Il terzo album in studio dei Cure è probabilmente uno dei più importanti della loro intensa carriera. Già con "Three Imaginary Boys" i nostri avevano contribuito a lanciare quel movimento dark che era stato introdotto dagli intramontabili Joy Division (il cui cantante Ian Curtis si suicidò proprio in quel periodo, il 18 Maggio del 1980) e che verrà in seguito affiancato da band a dir poco fondamentali quali Bauhaus e Sisters Of Mercy.

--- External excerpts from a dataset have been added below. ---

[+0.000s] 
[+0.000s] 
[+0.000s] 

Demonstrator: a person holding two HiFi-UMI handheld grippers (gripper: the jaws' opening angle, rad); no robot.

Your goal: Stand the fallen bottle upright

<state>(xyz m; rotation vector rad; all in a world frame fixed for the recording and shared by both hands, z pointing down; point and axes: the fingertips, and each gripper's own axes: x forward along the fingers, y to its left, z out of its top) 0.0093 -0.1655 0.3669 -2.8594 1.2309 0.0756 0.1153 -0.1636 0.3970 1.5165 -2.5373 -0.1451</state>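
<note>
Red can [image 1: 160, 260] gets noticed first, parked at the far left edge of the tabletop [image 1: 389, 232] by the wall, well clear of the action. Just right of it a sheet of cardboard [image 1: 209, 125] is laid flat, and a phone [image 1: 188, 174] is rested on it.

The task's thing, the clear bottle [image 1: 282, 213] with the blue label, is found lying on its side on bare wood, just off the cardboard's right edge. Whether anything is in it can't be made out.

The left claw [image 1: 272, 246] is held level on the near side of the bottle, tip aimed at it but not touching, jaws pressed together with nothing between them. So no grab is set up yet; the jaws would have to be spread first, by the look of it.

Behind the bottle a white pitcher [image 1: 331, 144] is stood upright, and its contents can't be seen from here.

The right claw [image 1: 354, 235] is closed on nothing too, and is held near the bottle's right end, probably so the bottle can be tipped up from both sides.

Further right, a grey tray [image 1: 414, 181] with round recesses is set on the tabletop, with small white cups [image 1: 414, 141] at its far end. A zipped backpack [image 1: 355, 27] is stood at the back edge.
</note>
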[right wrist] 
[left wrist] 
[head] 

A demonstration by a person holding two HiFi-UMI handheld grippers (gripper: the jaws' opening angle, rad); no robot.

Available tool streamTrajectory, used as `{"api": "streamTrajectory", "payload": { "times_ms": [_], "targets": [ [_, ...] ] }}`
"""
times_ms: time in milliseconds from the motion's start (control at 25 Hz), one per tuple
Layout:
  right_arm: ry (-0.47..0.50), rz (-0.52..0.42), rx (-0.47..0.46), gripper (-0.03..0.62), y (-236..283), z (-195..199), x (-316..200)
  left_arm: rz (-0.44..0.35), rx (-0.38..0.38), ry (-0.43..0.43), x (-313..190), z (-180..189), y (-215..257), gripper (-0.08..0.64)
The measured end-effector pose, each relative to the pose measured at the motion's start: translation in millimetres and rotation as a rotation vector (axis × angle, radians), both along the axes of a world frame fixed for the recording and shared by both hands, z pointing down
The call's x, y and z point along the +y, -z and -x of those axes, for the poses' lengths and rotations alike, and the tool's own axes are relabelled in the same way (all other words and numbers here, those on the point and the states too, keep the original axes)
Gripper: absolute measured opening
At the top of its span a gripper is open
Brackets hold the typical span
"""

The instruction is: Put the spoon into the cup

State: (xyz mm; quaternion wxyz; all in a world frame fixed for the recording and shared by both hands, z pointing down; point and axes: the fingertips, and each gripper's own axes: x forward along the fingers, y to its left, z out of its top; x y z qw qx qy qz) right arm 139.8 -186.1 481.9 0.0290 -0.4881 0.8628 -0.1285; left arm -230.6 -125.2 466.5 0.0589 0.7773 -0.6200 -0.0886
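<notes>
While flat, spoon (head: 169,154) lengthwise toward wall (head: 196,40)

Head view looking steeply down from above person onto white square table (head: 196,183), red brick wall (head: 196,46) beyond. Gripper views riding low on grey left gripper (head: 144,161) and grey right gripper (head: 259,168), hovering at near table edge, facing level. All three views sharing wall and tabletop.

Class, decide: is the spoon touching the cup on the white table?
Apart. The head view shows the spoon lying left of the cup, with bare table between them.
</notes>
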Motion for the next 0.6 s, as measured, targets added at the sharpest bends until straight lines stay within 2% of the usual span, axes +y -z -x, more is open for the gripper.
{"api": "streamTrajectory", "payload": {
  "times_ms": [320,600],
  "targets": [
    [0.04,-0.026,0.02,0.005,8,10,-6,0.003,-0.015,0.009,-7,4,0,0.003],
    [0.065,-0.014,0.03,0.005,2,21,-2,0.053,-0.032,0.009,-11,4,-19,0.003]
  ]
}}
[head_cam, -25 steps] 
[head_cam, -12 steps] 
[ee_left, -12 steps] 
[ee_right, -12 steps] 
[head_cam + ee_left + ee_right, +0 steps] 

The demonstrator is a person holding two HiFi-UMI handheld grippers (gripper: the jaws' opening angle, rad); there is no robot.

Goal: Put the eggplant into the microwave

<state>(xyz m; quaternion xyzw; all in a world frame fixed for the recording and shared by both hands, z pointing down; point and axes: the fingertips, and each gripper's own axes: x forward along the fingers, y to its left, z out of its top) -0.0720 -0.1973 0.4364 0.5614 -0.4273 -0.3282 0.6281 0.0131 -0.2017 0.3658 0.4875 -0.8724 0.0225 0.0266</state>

"Seventeen Seconds" vede la luce nell'aprile del 1980, facendo comparire per la prima volta le tastiere nel sound della band. Affiancato splendidamente dal nuovo bassista Simon Gallup, Robert Smith si avvia questa volta in una vera e propria ricerca interiore cercando di analizzare e di riproporre tutti gli aspetti del suo dolore, concentrandosi principalmente sulle melodie e mettendo da parte quello spirito tipicamente punk che aveva accompagnato i lavori precedenti. Tutti meravigliosi i brani dell'album, a partire dalla strumentale "A Reflection" e passando per canzoni quali "Play For Today" e "Secrets" che mettono alla luce non solo l'ormai avvenuta maturazione della band ma anche il profondo nichilismo di Smith, che egli cerca in ogni modo di evidenziare con i suoi strumenti. "Three" e "The Final Sound" sono ancora due strumentali che precedono quella che, secondo il sottoscritto, è la migliore canzone che i Cure abbiano scritto. Non, forse no; però è probabilmente quella che più riesce ad esprimere la loro concezione della musica e a rendere tangibile il loro fascino. Sto parlando di "A Forest": è il basso, affiancato dalla voce di Smith, a fare da padrone, con un incedere ipnotico ed avvolgente, mentre l'atmosfera che le note riescono ad evocare, oscura e decadente, affiancata dall'affascinante testo ("Suddenly I stop but I know it's too late, I'm lost in a forest all alone") riescono davvero a provocare nell'ascoltatore la sensazione di ritrovarsi al buio in una foresta, solo e disorientato.
"Seventeen Seconds" è un album seducente e incantevole, che mostra chiare le influenza del gruppo (Joy Division e Siouxsie su tutti) ma ancor di più mostra la maturità di una band che ormai già in quegli anni era riuscita ad affermarsi nel mondo del dark. Fondamentale.